# Work request:
Exact copies of all the lines below are required, with the pictures omitted.
----------------------------------------
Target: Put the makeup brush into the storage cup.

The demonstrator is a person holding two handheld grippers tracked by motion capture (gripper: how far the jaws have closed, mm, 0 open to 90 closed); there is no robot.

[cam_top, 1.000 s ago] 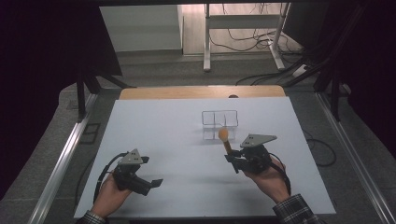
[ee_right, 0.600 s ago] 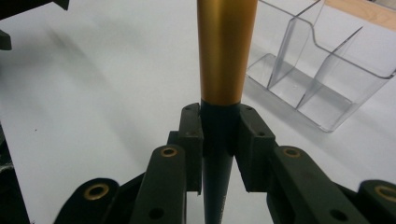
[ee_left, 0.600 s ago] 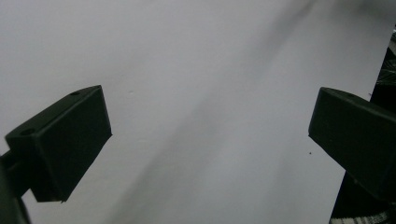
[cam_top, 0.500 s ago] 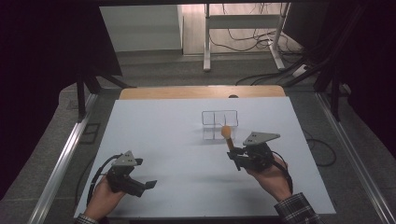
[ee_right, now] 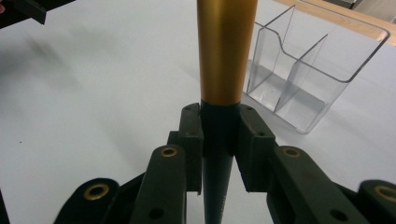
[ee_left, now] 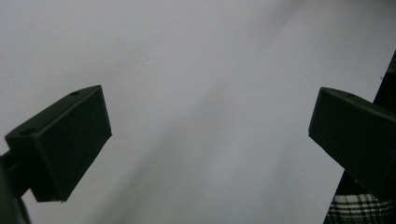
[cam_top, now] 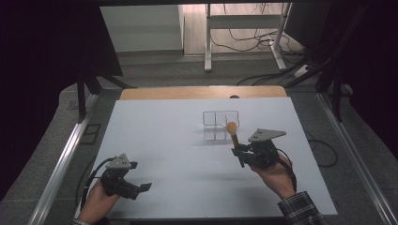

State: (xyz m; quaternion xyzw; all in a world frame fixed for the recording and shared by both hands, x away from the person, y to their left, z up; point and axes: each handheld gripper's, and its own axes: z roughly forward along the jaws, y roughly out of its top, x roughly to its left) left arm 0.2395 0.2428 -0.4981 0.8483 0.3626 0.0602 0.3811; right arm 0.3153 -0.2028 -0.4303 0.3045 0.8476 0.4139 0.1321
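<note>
From the high view, I see a white rectangular table (cam_top: 164,140) with a strip of bare wood along its far edge. My right gripper (cam_top: 240,152) is near the table's right side, held in a hand (cam_top: 274,176) with a plaid cuff. It is clenched on a slim stick-like tool with a black lower shaft and a gold upper barrel (cam_top: 233,135). The tool's long axis runs from the jaws away from me, toward the far edge of the table, and its rounded gold end sits against the near rim of a clear plastic box with two compartments (cam_top: 220,125). I cannot tell from here whether the gold end touches the box or hangs above it. My left gripper (cam_top: 141,190) is well apart from all this, near the front left corner of the table, pointing to the right.

In the left gripper view, the left gripper (ee_left: 205,140) has its two black jaws standing wide apart with nothing between them, over bare white table (ee_left: 201,70). A bit of plaid sleeve (ee_left: 359,210) shows at the lower right.

In the right gripper view, the right gripper (ee_right: 219,135) presses both pads against the black shaft of the tool (ee_right: 226,56), just below where the gold barrel begins. The tool rises straight up the middle of the picture. The clear box (ee_right: 308,60) stands just to its right, its divider wall visible between the two compartments.
</note>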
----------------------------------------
# Completed task:
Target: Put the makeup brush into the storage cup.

The demonstrator is a person holding two handheld grippers tracked by motion capture (gripper: how far the jaws have closed, mm, 0 open to 90 closed); there is no robot.

[cam_top, 1.000 s ago] 
[ee_right, 0.600 s ago] 
[ee_left, 0.600 s ago] 
[cam_top, 0.500 s ago] 
[ee_right, now] 
[ee_left, now] 
[cam_top, now] 

State: (xyz m; quaternion xyzw; all in a world frame fixed for the recording and shared by both hands, x away from the person, y to their left, z up; point and axes: each handheld gripper's, and its own axes: z roughly forward along the jaws, y roughly out of its top, x roughly to its left) left arm 0.2395 0.2428 -0.4981 0.8483 0.3626 0.0602 0.3811; right arm 0.3153 -0.2028 -0.4303 0.3045 0.8476 0.4139 0.1321
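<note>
From the high view, I see a white rectangular table (cam_top: 164,140) with a strip of bare wood along its far edge. My right gripper (cam_top: 240,152) is near the table's right side, held in a hand (cam_top: 274,176) with a plaid cuff. It is clenched on a slim stick-like tool with a black lower shaft and a gold upper barrel (cam_top: 233,135). The tool's long axis runs from the jaws away from me, toward the far edge of the table, and its rounded gold end sits against the near rim of a clear plastic box with two compartments (cam_top: 220,125). I cannot tell from here whether the gold end touches the box or hangs above it. My left gripper (cam_top: 141,190) is well apart from all this, near the front left corner of the table, pointing to the right.

In the left gripper view, the left gripper (ee_left: 205,140) has its two black jaws standing wide apart with nothing between them, over bare white table (ee_left: 201,70). A bit of plaid sleeve (ee_left: 359,210) shows at the lower right.

In the right gripper view, the right gripper (ee_right: 219,135) presses both pads against the black shaft of the tool (ee_right: 226,56), just below where the gold barrel begins. The tool rises straight up the middle of the picture. The clear box (ee_right: 308,60) stands just to its right, its divider wall visible between the two compartments.
</note>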

At this point, the answer is complete.